▸ THE PROBLEM
Look through the listing below and write out exactly the lines from the line with "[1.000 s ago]" to the line with "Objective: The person", both included, and no others.

▸ RECORDED INFORMATION
§

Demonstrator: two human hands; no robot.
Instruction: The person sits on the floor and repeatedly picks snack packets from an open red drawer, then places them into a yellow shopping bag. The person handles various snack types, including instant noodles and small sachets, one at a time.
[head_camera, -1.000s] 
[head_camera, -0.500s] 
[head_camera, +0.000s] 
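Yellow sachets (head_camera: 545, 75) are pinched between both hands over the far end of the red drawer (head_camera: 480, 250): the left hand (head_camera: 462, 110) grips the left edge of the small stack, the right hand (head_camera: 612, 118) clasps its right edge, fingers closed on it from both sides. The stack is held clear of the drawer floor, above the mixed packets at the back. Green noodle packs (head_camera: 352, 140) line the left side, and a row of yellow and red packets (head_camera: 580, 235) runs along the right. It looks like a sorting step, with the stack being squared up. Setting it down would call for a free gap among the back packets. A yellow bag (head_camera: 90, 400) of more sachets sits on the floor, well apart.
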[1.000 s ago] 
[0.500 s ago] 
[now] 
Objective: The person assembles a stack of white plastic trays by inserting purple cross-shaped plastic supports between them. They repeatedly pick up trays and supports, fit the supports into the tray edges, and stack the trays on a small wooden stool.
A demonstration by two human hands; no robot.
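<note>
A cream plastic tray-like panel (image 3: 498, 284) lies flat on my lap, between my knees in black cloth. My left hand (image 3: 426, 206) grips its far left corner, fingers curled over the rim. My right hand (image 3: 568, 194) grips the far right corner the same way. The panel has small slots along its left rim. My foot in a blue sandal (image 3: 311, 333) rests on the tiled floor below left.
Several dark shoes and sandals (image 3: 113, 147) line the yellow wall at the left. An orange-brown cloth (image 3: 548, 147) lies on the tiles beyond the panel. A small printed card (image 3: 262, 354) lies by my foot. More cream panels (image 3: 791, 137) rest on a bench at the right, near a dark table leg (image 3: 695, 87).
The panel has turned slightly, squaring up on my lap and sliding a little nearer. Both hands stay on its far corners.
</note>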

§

▸ ANSWER SECTION
[1.000 s ago] 
[0.500 s ago] 
[now] 
Objective: The person assembles a stack of white plastic trays by inserting purple cross-shaped plastic supports between them. They repeatedly pick up trays and supports, fit the supports into the tray edges, and stack the trays on a small wooden stool.

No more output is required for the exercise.